O Animal Legal Defense Fund (Fundo de Defesa Animal, na tradução livre) entrou com uma ação contra a pet shop Animal Kingdom alegando que os grupos de resgate de animais “Bark Adoptions” e “Rescue Pets Iowa”, seriam parte de um esquema escuso de lavagem de filhotes para burlar a lei da Califórnia que proíbe a venda de cães de criadores comerciais, uma operação cruel comumente chamada de “fábricas de filhotes”.

A lei, que entrou em vigor em 1º de janeiro de 2019, exige que as lojas de animais só obtenham animais de órgãos públicos de controle de animais, abrigos ou resgates de grupos com registro federal, ou seja, grupos que não obtenham animais de criadores ou intermediadores por comissionamento.

Apesar da proibição, o Animal Kingdom continuou a vender filhotes de raça de 8 semanas de idade por mais de 2.000 dólares em 2019. A loja identifica a origem desses filhotes como proveniente da Bark Adoptions, um grupo recém-formado – que foi incorporado em novembro de 2018 e entrou com seu pedido de registro como organização sem fins lucrativos em 18 de janeiro de 2019. De acordo com o site da Receita Federal, a Bark Adoções não é uma organização sem fins lucrativos registrada federalmente como requer a lei.

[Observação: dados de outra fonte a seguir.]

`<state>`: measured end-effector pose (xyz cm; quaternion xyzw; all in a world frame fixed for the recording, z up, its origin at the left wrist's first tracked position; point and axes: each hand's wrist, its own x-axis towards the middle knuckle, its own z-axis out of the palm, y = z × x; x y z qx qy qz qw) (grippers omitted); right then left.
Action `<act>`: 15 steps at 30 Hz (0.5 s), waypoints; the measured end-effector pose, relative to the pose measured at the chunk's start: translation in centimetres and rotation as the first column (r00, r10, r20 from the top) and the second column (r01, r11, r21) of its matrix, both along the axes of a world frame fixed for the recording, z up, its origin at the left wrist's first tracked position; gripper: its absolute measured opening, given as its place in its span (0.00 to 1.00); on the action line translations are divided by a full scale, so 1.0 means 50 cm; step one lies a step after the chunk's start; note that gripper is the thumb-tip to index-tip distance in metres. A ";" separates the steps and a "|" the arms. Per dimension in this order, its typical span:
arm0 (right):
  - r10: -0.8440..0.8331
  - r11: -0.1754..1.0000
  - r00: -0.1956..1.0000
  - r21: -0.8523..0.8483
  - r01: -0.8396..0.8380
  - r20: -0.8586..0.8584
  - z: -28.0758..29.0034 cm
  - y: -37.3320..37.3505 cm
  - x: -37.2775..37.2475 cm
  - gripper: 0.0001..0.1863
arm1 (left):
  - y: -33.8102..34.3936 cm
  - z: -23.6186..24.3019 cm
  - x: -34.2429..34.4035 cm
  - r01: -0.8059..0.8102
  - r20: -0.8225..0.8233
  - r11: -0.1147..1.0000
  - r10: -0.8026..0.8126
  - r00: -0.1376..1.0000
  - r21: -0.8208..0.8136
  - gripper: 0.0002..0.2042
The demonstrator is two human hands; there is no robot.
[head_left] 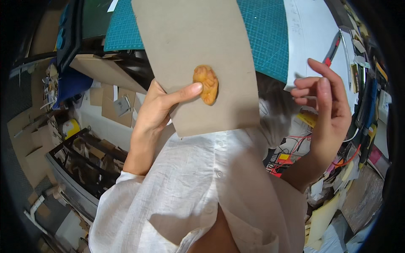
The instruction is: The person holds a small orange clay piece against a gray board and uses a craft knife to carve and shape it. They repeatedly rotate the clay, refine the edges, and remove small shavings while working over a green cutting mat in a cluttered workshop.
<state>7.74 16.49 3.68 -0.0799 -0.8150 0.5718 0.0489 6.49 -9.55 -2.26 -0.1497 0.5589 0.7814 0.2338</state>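
In the head view, the left hand (pixel 149 107) grasps the lower left edge of a tan cardboard sheet (pixel 194 33), its fingers mostly hidden underneath, its thumb on top. The thumb tip touches the left side of a small orange-brown carved piece (pixel 206 90), which lies on the sheet. The right hand (pixel 329 103) is raised well apart to the right, fingers loosely bent and released, near white paper (pixel 308 33). Behind the sheet spreads a green cutting mat (pixel 268 38).

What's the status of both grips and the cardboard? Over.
Left grip on cardboard, thumb against orange carved piece. Right grip open, empty. Only thumb overlapping piece.
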 end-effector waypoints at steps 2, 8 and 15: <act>-0.069 0.998 0.993 0.000 0.069 -0.094 -0.004 0.020 -0.004 0.16 | -0.006 0.004 0.007 -0.035 0.010 0.998 0.036 0.999 -0.043 0.26; -0.301 0.914 0.889 0.161 0.371 -0.344 0.000 0.175 -0.053 0.13 | 0.000 -0.005 0.011 -0.080 -0.014 0.994 0.079 0.997 -0.078 0.30; -0.253 0.649 0.887 0.613 0.451 -0.386 0.013 0.290 -0.111 0.10 | -0.003 -0.011 0.004 -0.045 -0.021 0.999 0.044 0.999 -0.022 0.28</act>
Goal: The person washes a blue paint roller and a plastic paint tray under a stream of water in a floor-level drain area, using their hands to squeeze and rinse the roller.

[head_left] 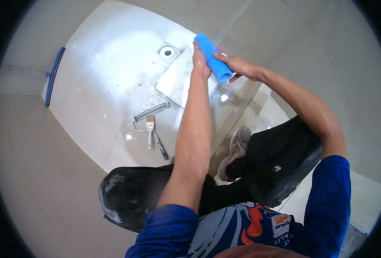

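Note:
A fluffy blue paint roller sleeve is held out in front of me, tilted, its hollow end facing down toward the lower right. My left hand grips it along its left side, fingers partly hidden behind it. From the right, my right hand closes on it, thumb lying across the top. Below them on the wet floor rests a bare roller frame with a dark handle. A paintbrush with pale bristles and a light handle lies across that frame.
A round floor drain in a square plate sits past a white rectangular panel. At the far left a blue squeegee lies against the wall. My shoe and bent knees are close below. Walls rise on both sides.

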### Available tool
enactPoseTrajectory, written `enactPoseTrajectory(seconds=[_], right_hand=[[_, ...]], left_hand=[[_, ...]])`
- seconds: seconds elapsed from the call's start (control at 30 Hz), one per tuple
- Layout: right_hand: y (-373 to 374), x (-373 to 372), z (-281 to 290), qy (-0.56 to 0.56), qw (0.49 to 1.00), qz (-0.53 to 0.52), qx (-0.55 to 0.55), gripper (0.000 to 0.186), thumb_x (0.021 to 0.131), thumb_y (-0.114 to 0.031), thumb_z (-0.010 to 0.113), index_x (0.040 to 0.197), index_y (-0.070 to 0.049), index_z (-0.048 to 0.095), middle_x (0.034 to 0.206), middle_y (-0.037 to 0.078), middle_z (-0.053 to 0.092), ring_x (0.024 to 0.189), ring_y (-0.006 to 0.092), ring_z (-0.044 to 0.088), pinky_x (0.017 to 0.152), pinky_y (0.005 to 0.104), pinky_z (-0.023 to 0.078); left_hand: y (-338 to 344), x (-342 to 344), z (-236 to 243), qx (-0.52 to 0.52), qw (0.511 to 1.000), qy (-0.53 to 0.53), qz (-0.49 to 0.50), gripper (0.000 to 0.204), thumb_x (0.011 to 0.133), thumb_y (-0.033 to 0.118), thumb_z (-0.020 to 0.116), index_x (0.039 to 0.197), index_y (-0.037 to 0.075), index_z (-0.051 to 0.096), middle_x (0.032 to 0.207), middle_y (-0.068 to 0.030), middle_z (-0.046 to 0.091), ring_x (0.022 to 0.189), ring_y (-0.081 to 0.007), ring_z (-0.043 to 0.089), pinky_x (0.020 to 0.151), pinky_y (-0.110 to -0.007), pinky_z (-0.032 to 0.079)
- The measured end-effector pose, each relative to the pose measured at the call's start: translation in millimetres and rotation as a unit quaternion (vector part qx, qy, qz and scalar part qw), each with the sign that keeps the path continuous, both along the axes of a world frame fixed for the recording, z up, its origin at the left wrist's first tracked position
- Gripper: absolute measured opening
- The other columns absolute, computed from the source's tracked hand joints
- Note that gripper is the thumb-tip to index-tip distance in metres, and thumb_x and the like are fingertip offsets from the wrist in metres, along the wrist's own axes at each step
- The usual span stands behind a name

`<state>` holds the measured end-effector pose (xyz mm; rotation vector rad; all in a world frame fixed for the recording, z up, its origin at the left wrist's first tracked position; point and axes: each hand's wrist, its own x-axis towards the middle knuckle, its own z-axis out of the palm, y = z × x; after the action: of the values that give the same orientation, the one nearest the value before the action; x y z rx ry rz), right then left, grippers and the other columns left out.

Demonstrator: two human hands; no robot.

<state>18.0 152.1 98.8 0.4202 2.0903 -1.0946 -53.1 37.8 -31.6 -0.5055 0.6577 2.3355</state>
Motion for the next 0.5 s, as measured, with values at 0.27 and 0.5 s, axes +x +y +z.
enactPoseTrajectory(seconds=[0.27, 0.5], right_hand=[[-9.0, -36.5, -126.6, 0.060, 0.950, -0.232, -0.200, 0.080, 0.098, -0.065, 0.054, 0.129, 0.008, 0.060, 0.118, 0.020, 0.069, 0.101, 0.0250, 0.070, 0.086, 0.0402, 0.057], [-65.7, -10.6, -231.7, 0.091, 0.879, -0.379, -0.275, 0.084, 0.099, -0.061, 0.055, 0.139, 0.013, 0.053, 0.133, 0.023, 0.062, 0.123, 0.0300, 0.060, 0.107, 0.0386, 0.045]], left_hand=[[-3.3, 5.2, -22.4, -0.290, 0.950, 0.074, -0.084, 0.077, 0.107, 0.063, 0.032, 0.157, 0.004, 0.034, 0.160, -0.0178, 0.039, 0.143, -0.0387, 0.040, 0.112, -0.066, 0.033], [-40.9, 29.4, -51.3, -0.547, 0.804, 0.108, -0.208, 0.086, 0.105, 0.064, 0.024, 0.158, -0.004, 0.029, 0.161, -0.0260, 0.036, 0.149, -0.0415, 0.034, 0.122, -0.046, 0.028]])
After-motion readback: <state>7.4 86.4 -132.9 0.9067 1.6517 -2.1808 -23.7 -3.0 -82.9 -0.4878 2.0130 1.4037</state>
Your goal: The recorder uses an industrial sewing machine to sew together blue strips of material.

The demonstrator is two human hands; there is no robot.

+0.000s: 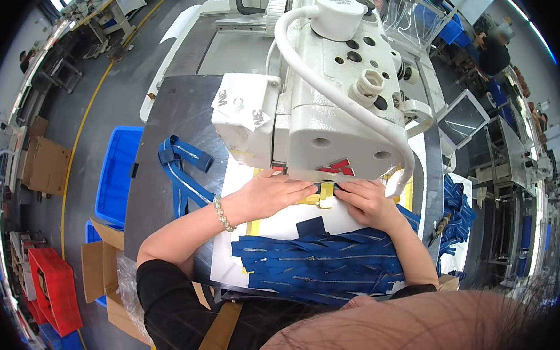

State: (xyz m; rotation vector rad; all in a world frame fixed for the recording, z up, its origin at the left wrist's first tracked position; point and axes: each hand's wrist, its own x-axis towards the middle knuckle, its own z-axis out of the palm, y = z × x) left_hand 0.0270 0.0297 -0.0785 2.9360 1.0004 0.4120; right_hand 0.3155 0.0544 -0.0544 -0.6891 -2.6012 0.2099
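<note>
A white industrial sewing machine stands in front of me, and both hands are below its head. My left hand, with a beaded bracelet at the wrist, lies with its fingers stretched flat toward a yellow guide plate. My right hand has bent fingers closed at the guide's right side, on a dark blue zipper strip that comes out past that hand. Between the hands only a short dark piece shows; the fingers hide the rest. Nearer me lie several blue zipper strips beside a small dark blue piece.
Another blue strip loops on the grey table at left. Past the table edge are a blue bin, a cardboard box and a red crate. More blue strips and scissors are at right.
</note>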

O processo movido pelo Animal Legal Defense Fund, cuja entrada foi dada em nome de duas ONGS, a Bailing Out Benji e uma corporação para a prevenção de crueldade contra animais, alega que a Animal Kingdom está burlando a lei e enganando os consumidores usando a Bark Adoptions como um intermediário para “lavar” cachorros comercialmente criados para lucro e rotulá-los como animais provindos de “resgates”. A ação alega que a Bark Adoptions obtém filhotes da Rescue Pets Iowa com sede em Ottumwa, Iowa.

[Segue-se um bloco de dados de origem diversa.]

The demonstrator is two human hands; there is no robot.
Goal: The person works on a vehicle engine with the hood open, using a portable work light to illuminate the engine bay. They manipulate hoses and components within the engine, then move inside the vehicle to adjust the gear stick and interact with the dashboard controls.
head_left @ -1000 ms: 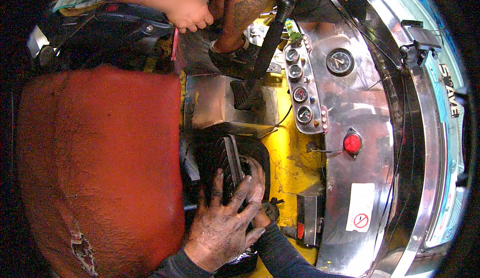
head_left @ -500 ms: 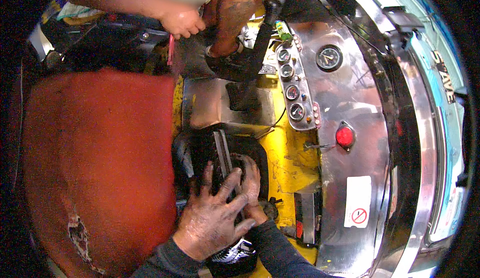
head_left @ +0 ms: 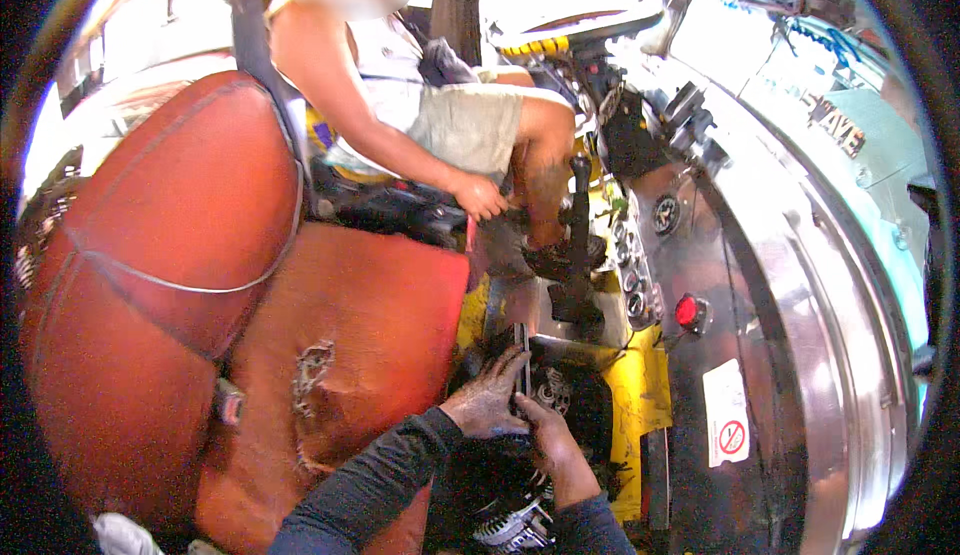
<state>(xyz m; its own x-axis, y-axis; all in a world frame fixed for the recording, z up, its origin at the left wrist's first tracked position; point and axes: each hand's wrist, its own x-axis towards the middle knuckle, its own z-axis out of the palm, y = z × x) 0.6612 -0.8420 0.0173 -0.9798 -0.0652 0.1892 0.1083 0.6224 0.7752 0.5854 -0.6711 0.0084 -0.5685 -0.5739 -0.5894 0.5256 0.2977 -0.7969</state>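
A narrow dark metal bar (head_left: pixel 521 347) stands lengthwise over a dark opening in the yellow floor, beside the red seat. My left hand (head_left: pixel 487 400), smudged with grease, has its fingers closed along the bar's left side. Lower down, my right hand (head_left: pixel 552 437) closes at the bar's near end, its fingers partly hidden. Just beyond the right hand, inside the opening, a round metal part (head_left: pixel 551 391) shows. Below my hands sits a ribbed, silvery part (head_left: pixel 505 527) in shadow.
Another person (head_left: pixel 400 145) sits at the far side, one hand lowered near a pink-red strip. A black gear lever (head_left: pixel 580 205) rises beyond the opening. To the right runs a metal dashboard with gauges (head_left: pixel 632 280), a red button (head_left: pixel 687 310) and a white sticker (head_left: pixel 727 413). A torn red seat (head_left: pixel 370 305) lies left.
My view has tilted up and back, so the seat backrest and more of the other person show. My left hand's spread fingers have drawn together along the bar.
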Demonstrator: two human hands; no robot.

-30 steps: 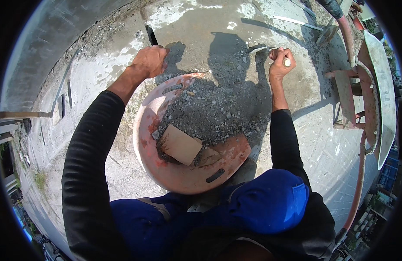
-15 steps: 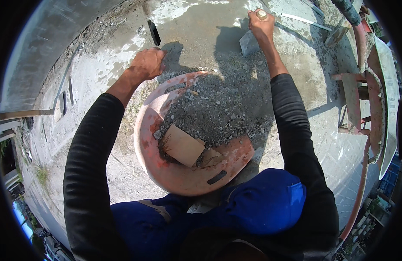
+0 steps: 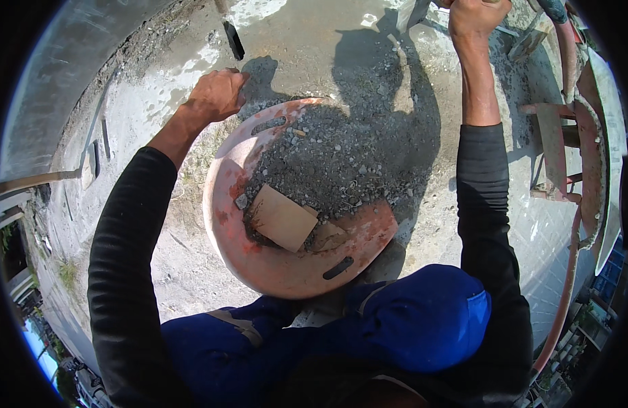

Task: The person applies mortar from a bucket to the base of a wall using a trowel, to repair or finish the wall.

“Moinhos de filhotes são cruéis e veem os animais como cultivo de dinheiro, produtos apenas – esses lugares mantem cadelas engravidando e dando à luz constantemente, independentemente de sua saúde ou necessidades veterinárias”, disse o diretor executivo do Animal Legal Defense Fund, Stephen Wells. “Leis de combate a venda de cachorros como a da Califórnia foram criadas para combater as fábricas de filhotes e suas práticas deploráveis. Tentativas de contornar essas leis não serão impugnadas”

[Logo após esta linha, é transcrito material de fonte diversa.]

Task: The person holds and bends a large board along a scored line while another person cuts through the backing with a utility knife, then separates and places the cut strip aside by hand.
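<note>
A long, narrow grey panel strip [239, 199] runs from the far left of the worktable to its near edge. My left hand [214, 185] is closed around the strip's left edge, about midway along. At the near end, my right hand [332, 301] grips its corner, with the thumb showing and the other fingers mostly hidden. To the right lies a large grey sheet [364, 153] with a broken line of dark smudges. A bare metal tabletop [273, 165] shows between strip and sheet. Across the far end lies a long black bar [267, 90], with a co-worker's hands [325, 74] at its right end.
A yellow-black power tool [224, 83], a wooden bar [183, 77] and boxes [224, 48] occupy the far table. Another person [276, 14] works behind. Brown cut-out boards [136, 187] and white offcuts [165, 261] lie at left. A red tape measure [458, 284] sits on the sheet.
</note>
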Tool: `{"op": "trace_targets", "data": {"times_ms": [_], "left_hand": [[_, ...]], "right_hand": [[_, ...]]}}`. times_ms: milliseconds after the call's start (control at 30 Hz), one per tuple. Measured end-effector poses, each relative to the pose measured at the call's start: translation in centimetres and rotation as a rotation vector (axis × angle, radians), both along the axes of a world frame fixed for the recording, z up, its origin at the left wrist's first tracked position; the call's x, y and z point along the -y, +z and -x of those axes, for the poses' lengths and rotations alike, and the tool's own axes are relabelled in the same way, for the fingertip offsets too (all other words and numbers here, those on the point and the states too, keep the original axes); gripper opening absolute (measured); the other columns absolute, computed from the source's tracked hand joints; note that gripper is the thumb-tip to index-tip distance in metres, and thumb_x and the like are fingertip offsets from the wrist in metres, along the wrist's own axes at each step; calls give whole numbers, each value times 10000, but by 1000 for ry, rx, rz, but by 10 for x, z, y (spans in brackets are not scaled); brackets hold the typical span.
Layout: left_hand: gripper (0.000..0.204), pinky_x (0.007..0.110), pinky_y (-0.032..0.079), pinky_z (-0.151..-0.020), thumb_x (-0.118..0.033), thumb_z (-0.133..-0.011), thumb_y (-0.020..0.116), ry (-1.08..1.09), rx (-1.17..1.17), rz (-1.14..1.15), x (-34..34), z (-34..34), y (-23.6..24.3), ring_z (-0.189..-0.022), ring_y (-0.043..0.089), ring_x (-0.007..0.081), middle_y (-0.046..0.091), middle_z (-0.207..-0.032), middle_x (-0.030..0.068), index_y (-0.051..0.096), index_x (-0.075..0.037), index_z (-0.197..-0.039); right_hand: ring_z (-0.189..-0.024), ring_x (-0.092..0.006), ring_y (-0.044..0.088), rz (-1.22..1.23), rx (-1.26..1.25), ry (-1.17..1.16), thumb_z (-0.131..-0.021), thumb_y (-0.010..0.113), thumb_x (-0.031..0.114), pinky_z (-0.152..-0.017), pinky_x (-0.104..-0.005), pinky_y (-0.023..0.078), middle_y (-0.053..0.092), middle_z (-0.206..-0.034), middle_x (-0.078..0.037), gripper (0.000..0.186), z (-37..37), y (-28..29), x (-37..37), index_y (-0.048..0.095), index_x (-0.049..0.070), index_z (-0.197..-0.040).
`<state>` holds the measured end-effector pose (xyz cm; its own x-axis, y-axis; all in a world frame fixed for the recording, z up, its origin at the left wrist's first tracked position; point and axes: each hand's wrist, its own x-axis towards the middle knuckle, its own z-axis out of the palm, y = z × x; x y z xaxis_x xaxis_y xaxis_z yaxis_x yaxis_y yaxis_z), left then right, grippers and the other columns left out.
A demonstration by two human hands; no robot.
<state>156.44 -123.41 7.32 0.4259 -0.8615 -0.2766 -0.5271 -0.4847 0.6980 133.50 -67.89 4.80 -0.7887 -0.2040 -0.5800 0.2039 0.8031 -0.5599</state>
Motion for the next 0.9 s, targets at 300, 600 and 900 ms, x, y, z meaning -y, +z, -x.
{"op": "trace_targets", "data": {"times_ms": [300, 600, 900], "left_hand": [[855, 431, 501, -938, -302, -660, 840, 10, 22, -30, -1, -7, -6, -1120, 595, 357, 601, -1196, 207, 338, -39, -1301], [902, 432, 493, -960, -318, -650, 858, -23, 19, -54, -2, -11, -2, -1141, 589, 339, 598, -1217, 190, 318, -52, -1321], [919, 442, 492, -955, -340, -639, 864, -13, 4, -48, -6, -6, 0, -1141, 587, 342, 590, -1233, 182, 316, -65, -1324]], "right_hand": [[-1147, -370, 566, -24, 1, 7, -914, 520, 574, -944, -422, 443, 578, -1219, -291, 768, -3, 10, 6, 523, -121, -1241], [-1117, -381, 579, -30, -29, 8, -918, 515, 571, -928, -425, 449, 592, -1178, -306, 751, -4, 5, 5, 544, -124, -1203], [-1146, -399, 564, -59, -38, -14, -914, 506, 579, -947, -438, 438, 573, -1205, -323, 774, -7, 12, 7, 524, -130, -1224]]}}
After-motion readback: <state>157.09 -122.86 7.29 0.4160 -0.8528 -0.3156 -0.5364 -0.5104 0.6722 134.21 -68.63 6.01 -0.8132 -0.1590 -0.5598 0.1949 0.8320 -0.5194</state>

A Califórnia foi o primeiro estado a aprovar uma proibição de venda de animais domésticos em 2017, com Maryland fazendo o mesmo em seguida, já em 2018. Muitas cidades grandes instituíram leis semelhantes, incluindo Chicago e Filadélfia.

Lembrando que aqui no Brasil a Petz, maior rede de pet shops do país, anunciou em fevereiro deste ano que as 82 lojas da rede não venderão mais filhotes de cães e gatos.

A atitude foi tomada após o fechamento do canil Céu Azul, em Piedade (SP), que explorava animais e os vendia para serem comercializados em pet shops, incluindo a Petz e sua concorrente, a Petland.

Animais são vidas, seres sencientes, capazes de amar e sofrer e não produtos para serem comercializados.